Subsection (d), dealing with distribution of trust property upon revocation, codifies a provision commonly included in revocable trust instruments.
Under subsection (e), an agent under a power of attorney may revoke a revocable trust but only to the extent the terms of the trust or power of attorney expressly so permits. The revocable trust is granted this position of primacy because it, and not the power of attorney, is usually intended by the settlor to function as the settlor=s principal property management device. The power of attorney is usually intended to act as a backstop or to address specific topics, such as the power to sign tax returns or apply for certain government benefits, which are beyond the authority which can be granted to the trustee.
Many states allow a conservator to exercise the settlor=s power of revocation with the prior court approval of the court supervising the conservatorship. See, e.g., Unif. Prob. Code Sec. 5-407. The effect of subsection (f) is to allow the settlor, by the terms of the trust, to direct that this other law not apply. But the fact that the conservator is prohibited from revoking the trust does not mean that the conservator is prohibited from taking appropriate action if the settlor, now under conservatorship, is also a beneficiary of the trust. Possible remedies include removal of the trustee (see Section 4-107) and reformation of the trust (see Section 2-206). The conservator, acting on the settlor-beneficiary=s behalf, could also bring an action to enforce the trust according to its terms. Per Section 1-104, a conservator may act on behalf of the beneficiary whose estate the conservator controls whenever a consent or other action by the beneficiary is required or may be given under the Act.
The settlor's power to revoke under this section does not preclude termination of the trust under another section.
SECTION 3-103. OTHER RIGHTS OF SETTLOR; PRESENTLY EXERCISABLE POWERS OF WITHDRAWAL.
(a) Except to the extent the terms of the trust otherwise provide, while a trust is revocable and the settlor has capacity to revoke the trust, the settlor, and not the beneficiary, has the rights afforded beneficiaries under this [Act], and the duties of the trustee are owed exclusively to the settlor.
(b) The holder of a presently exercisable power of withdrawal has the rights of a settlor of a revocable trust under this section to the extent of the property subject to the power.
Comment
This section has the effect of postponing the enjoyment of rights of beneficiaries of revocable trusts until the death or incapacity of the settlor or other person holding the power to revoke the trust. This section thus recognizes that the settlor of a revocable trust is in control of the trust and should have the rights to enforce the trust.
Under this section, the duty to inform and report to beneficiaries is owed to the settlor of a revocable trust as long as the settlor has capacity.
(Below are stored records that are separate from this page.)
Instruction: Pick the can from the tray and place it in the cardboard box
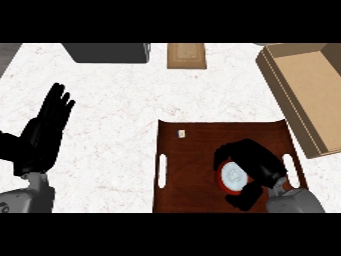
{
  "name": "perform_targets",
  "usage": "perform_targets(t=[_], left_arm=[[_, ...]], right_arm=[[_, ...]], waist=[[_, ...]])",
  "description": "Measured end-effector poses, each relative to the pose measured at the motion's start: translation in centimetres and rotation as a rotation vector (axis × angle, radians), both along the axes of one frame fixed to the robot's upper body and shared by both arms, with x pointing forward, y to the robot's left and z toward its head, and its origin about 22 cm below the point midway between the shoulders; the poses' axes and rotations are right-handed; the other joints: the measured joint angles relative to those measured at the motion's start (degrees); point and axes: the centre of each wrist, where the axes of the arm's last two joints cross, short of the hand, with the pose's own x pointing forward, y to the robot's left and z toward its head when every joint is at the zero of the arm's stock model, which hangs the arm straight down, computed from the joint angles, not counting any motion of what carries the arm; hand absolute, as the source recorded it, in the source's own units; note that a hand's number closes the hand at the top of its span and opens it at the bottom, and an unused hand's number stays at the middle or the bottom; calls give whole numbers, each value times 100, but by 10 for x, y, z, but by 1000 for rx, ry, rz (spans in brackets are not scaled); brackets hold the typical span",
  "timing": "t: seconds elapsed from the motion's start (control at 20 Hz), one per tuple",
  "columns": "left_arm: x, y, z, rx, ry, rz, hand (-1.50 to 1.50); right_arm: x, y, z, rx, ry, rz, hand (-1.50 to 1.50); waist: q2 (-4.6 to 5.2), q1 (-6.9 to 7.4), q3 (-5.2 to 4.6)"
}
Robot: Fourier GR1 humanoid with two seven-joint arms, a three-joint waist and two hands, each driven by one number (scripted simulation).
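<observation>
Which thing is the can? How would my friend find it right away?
Find the dark brown tray at the near edge of the white counter. On its right side, the right hand curls round the can. It is the only round thing there, with a white top and a red rim.

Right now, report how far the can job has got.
Done: the right hand has reached the can on the brown tray and curls round it. In hand: the grasp; the can has not left the tray. Left: carry it up and right to the cardboard box, which holds nothing visible, and release. The left hand rests open at the left.
</observation>
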Motion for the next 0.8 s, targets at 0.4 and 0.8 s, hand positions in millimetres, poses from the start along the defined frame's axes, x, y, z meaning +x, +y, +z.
perform_targets(t=[0.4,0.8], left_arm=[[5,-5,0,-3,-5,-18,0],[2,-5,0,0,1,2,0]], right_arm=[[40,83,18,-195,-234,-268,150],[57,131,57,-217,-427,-263,150]], waist=[[23,152,-2],[-1,42,3]])
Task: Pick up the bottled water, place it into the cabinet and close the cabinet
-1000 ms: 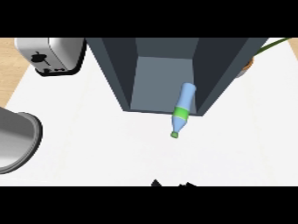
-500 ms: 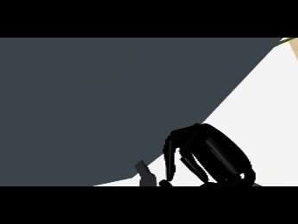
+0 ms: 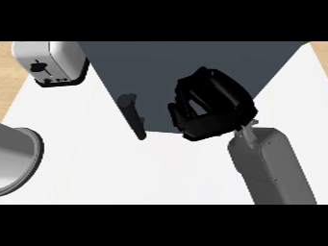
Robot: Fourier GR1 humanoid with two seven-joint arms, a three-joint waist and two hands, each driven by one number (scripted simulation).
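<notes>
1. Head view, what has changed: a second ago the dark grey box-shaped cabinet (image 3: 195, 72) stood open, its hollow showing and the clear bottled water with the green cap leaning at its mouth. Now the cabinet's front is one flat dark face across the upper middle of the frame, with its dark bar handle (image 3: 133, 115) hanging at the lower left of that face. The bottled water shows nowhere; I judge it is shut inside, though the door hides it and that cannot be checked.

2. What that means: placing looks done and the door looks closed or all but closed, so the task seems near its end. Whether the door sits fully flush cannot be told from this angle.

3. Pose: the black right hand (image 3: 212, 108) lies over the door's lower right, fingers curled inward around nothing visible, on its grey forearm (image 3: 269, 166) rising from the lower right edge. Half a second ago it was low in the frame. The left hand is out of sight.

4. Surroundings: a silver toaster (image 3: 49, 62) sits upper left and a grey metal pot (image 3: 6, 161) at the left edge, both on the white counter (image 3: 145, 168).
</notes>
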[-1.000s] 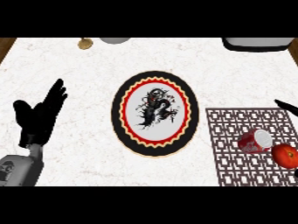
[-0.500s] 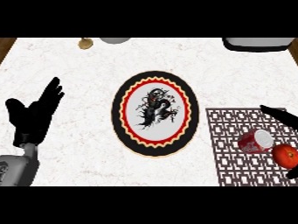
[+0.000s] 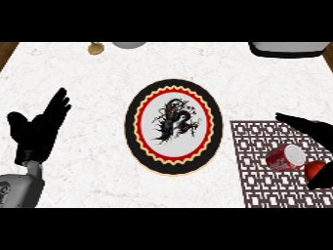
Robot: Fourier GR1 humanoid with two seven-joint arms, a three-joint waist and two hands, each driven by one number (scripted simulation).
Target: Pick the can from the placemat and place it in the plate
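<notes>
Black fingers of the right hand (image 3: 326, 139) stretch out straight over the far right side of the placemat (image 3: 252, 166), spread wide, with the thumb lower down near the mat's right edge — nothing is held. Between the long fingers above and the thumb below lies the can (image 3: 285, 157), red and white, tipped on its side with its pale open end facing up and right; it rests on the placemat, just under the fingers, though whether they touch it cannot be told. Just beside the can, to its right, sits a small red round thing (image 3: 317, 170), partly hidden by the thumb.

Left of the placemat, close to its edge but apart from it, lies the plate (image 3: 134, 141): black rim, a red and yellow zigzag ring, a pale centre with a dark dragon figure. It holds nothing.

Well apart, at the view's left, the left hand (image 3: 37, 131) rests open with fingers up on its grey forearm (image 3: 14, 188) — all on a white marble counter (image 3: 90, 78).
</notes>
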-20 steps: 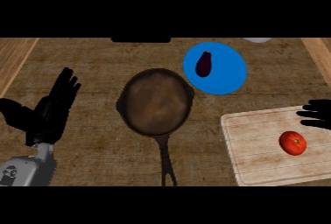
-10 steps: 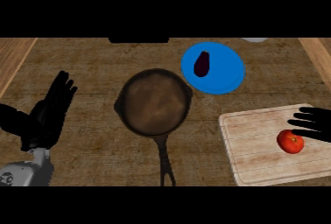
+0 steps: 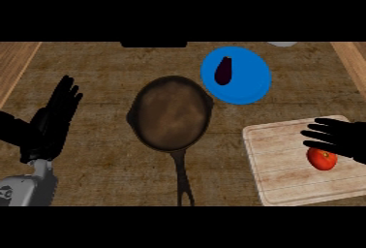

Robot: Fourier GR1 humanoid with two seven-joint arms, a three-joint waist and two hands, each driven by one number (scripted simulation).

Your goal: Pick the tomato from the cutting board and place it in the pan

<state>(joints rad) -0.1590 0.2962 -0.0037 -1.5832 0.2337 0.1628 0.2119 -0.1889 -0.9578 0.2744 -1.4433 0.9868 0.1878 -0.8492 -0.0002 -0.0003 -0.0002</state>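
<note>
Right hand (image 3: 342,139) moved left and nearer over board (image 3: 282,169), fingers spread, now just above tomato (image 3: 322,159). Left hand (image 3: 50,123) shifted slightly nearer.

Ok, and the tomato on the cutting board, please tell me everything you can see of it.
The small round red tomato looks smooth and glossy, with a tiny dark mark on top that may be its stem spot. It lies whole on the pale wooden cutting board, near the board's right side. The robot's black right hand reaches in from the right with fingers spread, just above it in the view. Whether the hand touches the tomato cannot be told.
</note>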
See Section 4-213 (trustee's duty to inform and report to beneficiaries). The introductory clause recognizes that the terms of the trust may grant rights to the beneficiaries which, under this section, would otherwise be held by the holder of the power to revoke.
This section no longer applies should the settlor lose capacity. In that event, the beneficiaries are granted all rights normally afforded the beneficiaries of irrevocable trusts, subject to a possible right of a conservator or agent to revoke or modify the trust. See Section 3-102(e)-(f).